Região tem 67% dos 32,9 milhões de infectados pelo HIV; repre sentante da Unaids no Brasil chama o discurso de Bento XVI de ?genocida?
18 de março de 2009 | 0h 00
IAUNDÉ (CAMARÕES) - O Estadao de S.Paulo
IAUNDÉ (CAMARÕES) - O Estadao de S.Paulo
Em sua primeira viagem à África, onde concentram-se 75% das mortes por aids no mundo, o papa Bento XVI reafirmou ontem a oposição da Igreja ao uso de preservativos na luta contra a doença. Ao falar com jornalistas no avião, a caminho da capital de Camarões, o papa disse que a aids "não pode ser derrotada pela distribuição de preservativos. Pelo contrário, eles só aumentam o problema". Segundo analistas vaticanos, foi a primeira vez que um papa pronunciou em público a palavra "preservativos" - normalmente, fala-se em "contraceptivos".
A Igreja prega que a fidelidade dentro do casamento heterossexual, a castidade e a abstinência são a melhor maneira de combater a aids. O papa pediu por um "comportamento correto em relação ao corpo" e disse que "a única solução" consiste em dois passos: o primeiro seria "a humanização da sexualidade", uma renovação "espiritual que traz consigo uma nova maneira de se comportar"; o segundo seria "uma verdadeira amizade, especialmente por aqueles que sofrem, um desejo de fazer sacrifícios pessoais".
As declarações do pontífice chocam-se com estudos científicos que comprovam a ineficácia da estratégia de promoção da abstinência como forma de prevenir a aids. O representante no Brasil do órgão das Nações Unidas para o combate à doença (Unaids), Pedro Chequer, classificou o discurso de Bento XVI como "genocida".
"É lamentável que após toda a luta da sociedade para o controle da aids tenhamos uma pregação genocida. Há segmentos que só reconhecem os erros após cinco séculos, só que lidamos com um bem maior que é a vida e não podemos esperar cinco séculos", afirmou Chequer ontem.
Segundo dados da Unaids, 67% das pessoas que vivem com o HIV no mundo estão na África Subsaariana, um total de 22 milhões de vítimas.
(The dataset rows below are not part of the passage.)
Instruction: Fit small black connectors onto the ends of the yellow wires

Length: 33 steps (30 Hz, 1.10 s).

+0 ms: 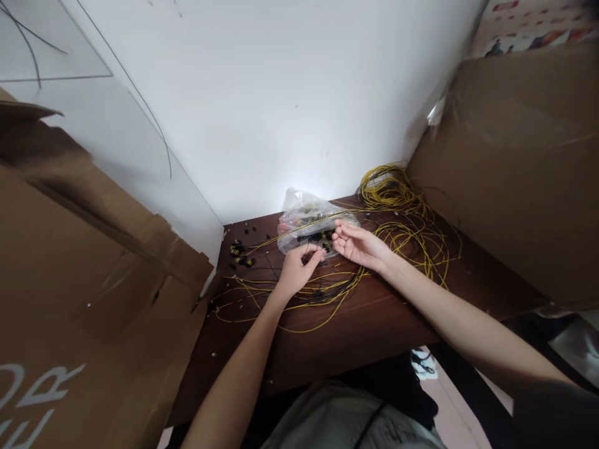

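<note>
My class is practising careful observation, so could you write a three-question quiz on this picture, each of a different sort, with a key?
1. True or false: the right hand is gripping a cardboard box.
2. Multiple choice: in the picture, where does the thick coil of yellow wire lie? A, left of the plastic bag; B, right of the plastic bag; C, inside the plastic bag.
3. Fill in the missing colour: small ____ and yellow parts lie on the brown table, left of the hands.

Key: 1, false, it is by the plastic bag; 2, B; 3, black.
</note>
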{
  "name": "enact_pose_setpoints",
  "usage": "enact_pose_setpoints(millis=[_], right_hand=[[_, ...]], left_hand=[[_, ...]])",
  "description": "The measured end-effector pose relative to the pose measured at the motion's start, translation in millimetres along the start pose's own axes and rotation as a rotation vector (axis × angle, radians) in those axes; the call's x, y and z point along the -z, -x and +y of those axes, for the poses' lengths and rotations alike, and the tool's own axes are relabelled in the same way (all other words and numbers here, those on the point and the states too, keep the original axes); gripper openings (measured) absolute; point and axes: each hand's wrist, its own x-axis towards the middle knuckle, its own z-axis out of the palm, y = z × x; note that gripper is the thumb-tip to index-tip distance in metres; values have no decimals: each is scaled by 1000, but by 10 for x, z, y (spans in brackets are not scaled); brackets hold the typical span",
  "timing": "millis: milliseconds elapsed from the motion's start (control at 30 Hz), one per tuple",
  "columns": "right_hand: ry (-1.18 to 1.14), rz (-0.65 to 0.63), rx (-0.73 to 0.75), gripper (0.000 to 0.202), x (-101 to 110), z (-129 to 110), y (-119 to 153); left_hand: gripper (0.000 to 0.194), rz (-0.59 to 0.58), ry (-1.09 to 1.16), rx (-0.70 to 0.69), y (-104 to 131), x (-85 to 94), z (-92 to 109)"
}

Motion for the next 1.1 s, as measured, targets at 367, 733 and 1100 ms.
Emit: enact_pose_setpoints(millis=[367,733,1100], right_hand=[[100,-45,-49,17,11,53,5],[226,-46,-26,20,72,60,-6],[264,-70,-10,18,78,9,23]], left_hand=[[27,170,450,182,-20,4,52],[26,608,9,19,-36,163,-60],[25,667,-226,33,10,316,79]])
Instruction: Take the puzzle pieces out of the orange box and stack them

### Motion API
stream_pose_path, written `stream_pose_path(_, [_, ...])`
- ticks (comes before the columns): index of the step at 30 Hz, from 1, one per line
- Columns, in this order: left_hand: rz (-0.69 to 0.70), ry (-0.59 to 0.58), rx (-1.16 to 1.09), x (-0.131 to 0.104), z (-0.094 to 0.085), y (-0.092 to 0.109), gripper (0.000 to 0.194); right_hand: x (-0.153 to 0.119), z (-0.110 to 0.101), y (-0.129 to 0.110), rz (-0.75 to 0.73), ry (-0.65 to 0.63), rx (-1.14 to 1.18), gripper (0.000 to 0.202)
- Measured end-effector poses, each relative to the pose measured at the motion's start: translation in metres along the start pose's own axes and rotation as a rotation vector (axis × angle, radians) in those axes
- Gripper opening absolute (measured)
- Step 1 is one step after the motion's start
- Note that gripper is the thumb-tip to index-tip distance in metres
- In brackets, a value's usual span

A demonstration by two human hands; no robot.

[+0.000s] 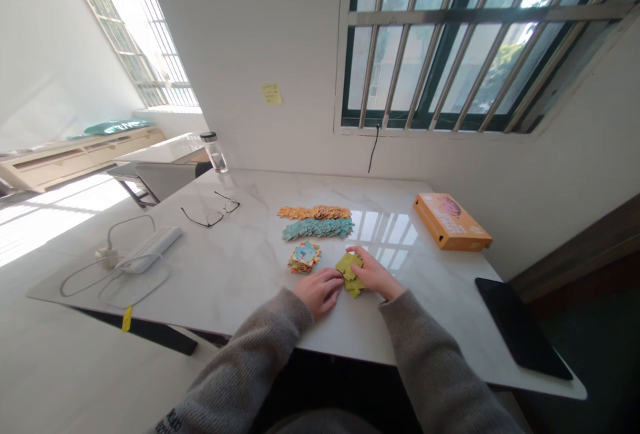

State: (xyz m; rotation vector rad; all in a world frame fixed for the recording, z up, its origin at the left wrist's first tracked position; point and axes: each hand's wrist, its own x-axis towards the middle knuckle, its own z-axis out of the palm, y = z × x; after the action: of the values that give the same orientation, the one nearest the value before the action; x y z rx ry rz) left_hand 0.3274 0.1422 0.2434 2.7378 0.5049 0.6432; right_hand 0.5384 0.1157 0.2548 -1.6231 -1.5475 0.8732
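Note:
Yellow-green jigsaw puzzle pieces (349, 266) lie in a small overlapping pile near the table's front edge. My right hand (375, 273) grips pieces at the pile's right side, thumb and fingers bent around them. On the left side, my left hand (320, 289) rests low on the table with curled fingers, fingertips at the pile's edge; whatever they pinch is hidden. Just beyond the left hand stands a stack of mixed-colour pieces (304, 257). Farther back runs a row of overlapping blue pieces (318, 228), with a row of orange pieces (315, 212) behind it.
An orange box (450, 222) sits at the right rear, and a black tablet-like slab (523, 327) at the right edge. Glasses (213, 217), a white power strip (153, 249) with cables and a bottle (215, 154) are on the left. The white table (240, 287) meets the wall behind.

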Motion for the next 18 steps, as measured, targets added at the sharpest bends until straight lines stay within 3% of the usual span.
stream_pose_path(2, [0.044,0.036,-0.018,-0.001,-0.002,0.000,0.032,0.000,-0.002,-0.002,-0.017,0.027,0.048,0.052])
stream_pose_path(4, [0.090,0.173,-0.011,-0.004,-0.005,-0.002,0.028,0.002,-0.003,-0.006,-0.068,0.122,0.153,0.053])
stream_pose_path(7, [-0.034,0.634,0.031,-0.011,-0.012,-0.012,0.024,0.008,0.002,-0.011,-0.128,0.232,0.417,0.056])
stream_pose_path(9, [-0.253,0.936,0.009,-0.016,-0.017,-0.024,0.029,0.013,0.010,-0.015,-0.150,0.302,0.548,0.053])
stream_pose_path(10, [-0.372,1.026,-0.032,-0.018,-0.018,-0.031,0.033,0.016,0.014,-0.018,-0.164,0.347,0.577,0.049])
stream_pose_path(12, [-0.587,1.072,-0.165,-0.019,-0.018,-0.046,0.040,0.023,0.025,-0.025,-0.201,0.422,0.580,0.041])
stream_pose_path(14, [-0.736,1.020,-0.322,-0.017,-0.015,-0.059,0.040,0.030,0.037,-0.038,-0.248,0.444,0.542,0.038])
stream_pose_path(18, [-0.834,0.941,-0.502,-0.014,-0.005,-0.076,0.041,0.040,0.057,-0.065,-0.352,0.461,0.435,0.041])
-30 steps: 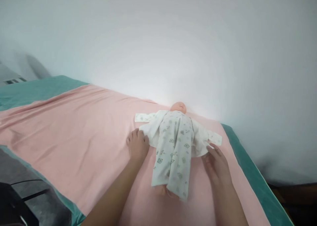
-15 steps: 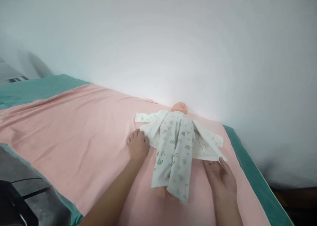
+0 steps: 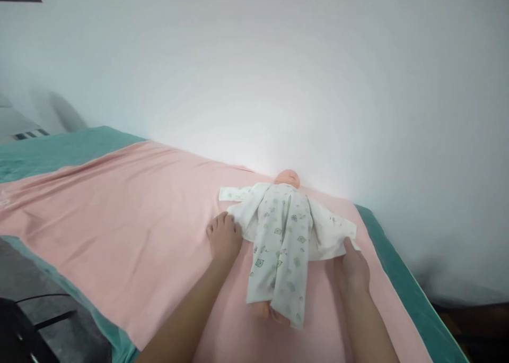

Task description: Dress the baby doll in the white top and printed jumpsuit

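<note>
A baby doll [image 3: 287,178] lies face up with its head toward the wall. Its small feet show below a white baby outfit [image 3: 280,235] with a green print, whose sleeves and side flaps spread outward. At the left flap, my left hand [image 3: 225,238] is closed with curled fingers on the cloth's edge, resting against the bed. My right hand [image 3: 353,265] pinches the right flap's outer corner between thumb and fingers, near the right sleeve. The fingertips under that cloth are partly hidden.
A pink sheet [image 3: 119,219] with wrinkles covers the bed, over a teal cover [image 3: 392,257] that shows along the edges. Behind the doll rises a white wall [image 3: 254,76]. A black object [image 3: 19,331] with thin bars stands at the lower left, beside the bed.
My right hand has turned and moved slightly up and left, folding the right flap's corner toward the sleeve. My left hand stays at the left flap. The view has shifted slightly.
</note>
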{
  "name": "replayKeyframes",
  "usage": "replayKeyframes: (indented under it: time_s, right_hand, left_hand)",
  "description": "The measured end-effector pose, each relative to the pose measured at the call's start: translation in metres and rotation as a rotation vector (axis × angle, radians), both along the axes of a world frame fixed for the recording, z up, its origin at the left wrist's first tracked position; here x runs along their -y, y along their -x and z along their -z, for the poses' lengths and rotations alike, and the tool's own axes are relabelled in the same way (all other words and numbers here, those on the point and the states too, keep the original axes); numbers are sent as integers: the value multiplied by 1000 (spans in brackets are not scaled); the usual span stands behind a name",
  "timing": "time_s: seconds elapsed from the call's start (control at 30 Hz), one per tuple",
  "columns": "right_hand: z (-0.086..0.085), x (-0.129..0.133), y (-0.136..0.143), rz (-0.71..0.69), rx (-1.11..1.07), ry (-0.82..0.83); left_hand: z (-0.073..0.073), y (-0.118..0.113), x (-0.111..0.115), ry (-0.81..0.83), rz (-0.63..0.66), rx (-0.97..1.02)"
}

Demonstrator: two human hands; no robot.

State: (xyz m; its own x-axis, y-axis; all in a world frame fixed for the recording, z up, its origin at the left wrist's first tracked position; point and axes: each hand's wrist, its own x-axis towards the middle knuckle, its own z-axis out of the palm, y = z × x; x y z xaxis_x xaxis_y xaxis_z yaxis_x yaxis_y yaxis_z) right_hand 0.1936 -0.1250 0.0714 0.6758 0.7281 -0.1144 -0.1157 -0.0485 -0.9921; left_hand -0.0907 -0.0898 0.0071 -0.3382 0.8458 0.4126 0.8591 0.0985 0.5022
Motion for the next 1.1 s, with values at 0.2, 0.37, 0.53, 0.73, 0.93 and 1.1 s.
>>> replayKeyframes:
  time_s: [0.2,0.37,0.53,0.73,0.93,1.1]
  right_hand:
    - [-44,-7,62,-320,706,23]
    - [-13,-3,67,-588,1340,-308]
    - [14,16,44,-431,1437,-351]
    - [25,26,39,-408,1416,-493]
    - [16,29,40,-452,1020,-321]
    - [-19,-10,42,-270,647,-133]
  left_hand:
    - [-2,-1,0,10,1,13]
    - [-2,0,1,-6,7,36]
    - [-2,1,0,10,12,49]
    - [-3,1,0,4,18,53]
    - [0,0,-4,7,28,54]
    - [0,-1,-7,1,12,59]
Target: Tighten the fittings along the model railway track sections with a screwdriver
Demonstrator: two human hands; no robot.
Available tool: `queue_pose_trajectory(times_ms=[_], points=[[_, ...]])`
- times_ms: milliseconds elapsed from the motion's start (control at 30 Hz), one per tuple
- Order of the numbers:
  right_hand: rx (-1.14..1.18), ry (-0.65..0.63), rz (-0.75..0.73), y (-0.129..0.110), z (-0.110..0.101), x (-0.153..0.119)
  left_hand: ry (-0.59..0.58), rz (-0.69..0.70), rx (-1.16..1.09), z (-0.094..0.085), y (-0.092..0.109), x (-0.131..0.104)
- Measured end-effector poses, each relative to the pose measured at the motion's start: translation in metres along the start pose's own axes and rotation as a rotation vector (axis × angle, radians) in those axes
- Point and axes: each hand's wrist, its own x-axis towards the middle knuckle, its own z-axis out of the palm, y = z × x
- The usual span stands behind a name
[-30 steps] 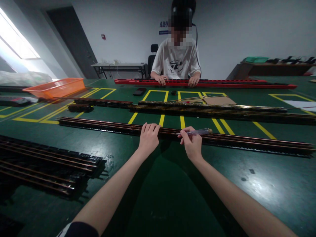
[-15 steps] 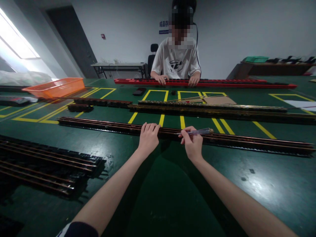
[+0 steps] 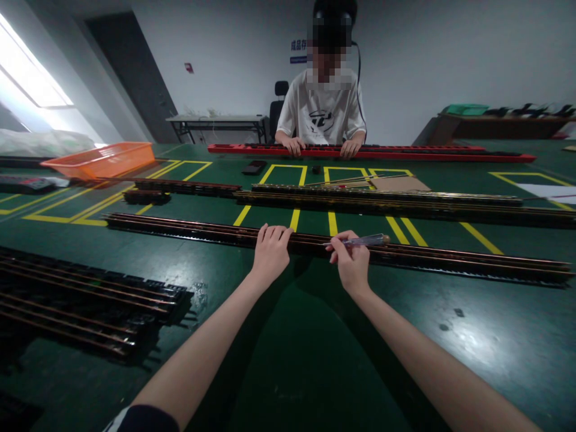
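A long black strip (image 3: 450, 257) with copper-coloured rods along it lies across the green table (image 3: 288, 372). My left hand (image 3: 271, 252) rests over the strip, its fingers wrapped round the far edge. To the right, my right hand (image 3: 351, 261) pinches a screwdriver (image 3: 366, 240) with a clear purplish handle. Its thin tip points left and lies at the strip's upper face; whether it touches is too small to tell.
Similar strips (image 3: 90, 288) are piled at the left, and more (image 3: 405, 204) lie beyond mine. An orange basket (image 3: 103, 161) stands at the back left. Opposite, a person (image 3: 321, 111) has both hands on a long red bar (image 3: 405, 154). A cardboard piece (image 3: 400, 183) lies mid-table.
The red bar and the other person's hands have shifted slightly to the left. My own hands and the screwdriver look the same.
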Motion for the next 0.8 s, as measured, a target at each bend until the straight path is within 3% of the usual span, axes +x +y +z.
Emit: queue_pose_trajectory(times_ms=[233, 800], points=[[-0.004, 0.01, -0.001, 0.0015, 0.0, 0.0002, 0.04, 0.007, 0.016, 0.0006, 0.0016, -0.0007], [-0.005, -0.009, 0.006, 0.0008, -0.0005, 0.0002, 0.013, 0.005, -0.001, -0.0017, 0.0008, -0.0009]])
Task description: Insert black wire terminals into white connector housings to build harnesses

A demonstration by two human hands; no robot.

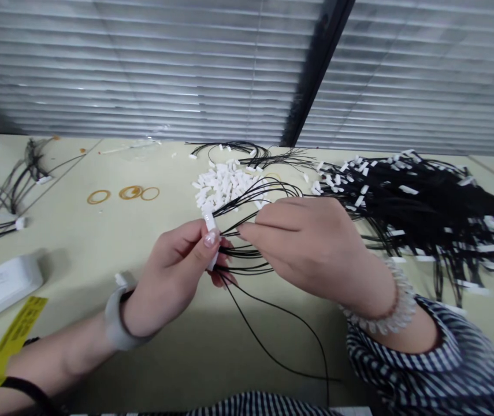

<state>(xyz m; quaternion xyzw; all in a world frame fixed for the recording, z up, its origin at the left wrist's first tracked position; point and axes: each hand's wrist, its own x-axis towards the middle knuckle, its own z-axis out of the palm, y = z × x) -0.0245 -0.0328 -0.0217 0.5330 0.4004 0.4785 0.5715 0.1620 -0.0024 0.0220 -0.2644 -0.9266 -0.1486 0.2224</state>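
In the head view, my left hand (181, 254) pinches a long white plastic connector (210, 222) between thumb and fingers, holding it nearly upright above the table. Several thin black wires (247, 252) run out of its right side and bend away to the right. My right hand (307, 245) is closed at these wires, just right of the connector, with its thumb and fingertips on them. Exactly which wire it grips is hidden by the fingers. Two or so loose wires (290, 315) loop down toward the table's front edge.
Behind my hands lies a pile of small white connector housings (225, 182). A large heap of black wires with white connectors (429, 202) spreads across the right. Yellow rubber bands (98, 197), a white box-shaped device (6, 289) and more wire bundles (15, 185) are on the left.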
A Organização das Nações Unidas defende o uso do preservativo como principal forma de combater a contaminação pelo HIV nas relações sexuais.
Segundo um painel de especialistas reunido pela SADC, comunidade que reúne os países africanos com maior concentração da doença, estratégias para promover a abstinência até podem adiar o início da vida sexual dos jovens, mas não há impacto significativo no risco de a população ser infectada pelo HIV ao longo da vida. "A abstinência não é prática nem nos conventos do Vaticano", afirmou Chequer.
Bento XVI também afirmou ontem que o povo africano sofre "de modo desproporcional" por causa das mudanças climáticas, da falta de comida e da crise econômica. "Mais e mais africanos são vítimas da fome, da pobreza e da doença. Eles gritam por reconciliação, justiça e paz, e é isso que a Igreja oferece." Também afirmou que a crise econômica é produto de um "déficit de ética nas estruturas econômicas".
O pontífice foi recebido em Iaundé por dezenas de milhares de pessoas que dançaram e cantaram ao longo dos 25 quilômetros que separam o aeroporto da cidade. Ele também vai visitar Angola.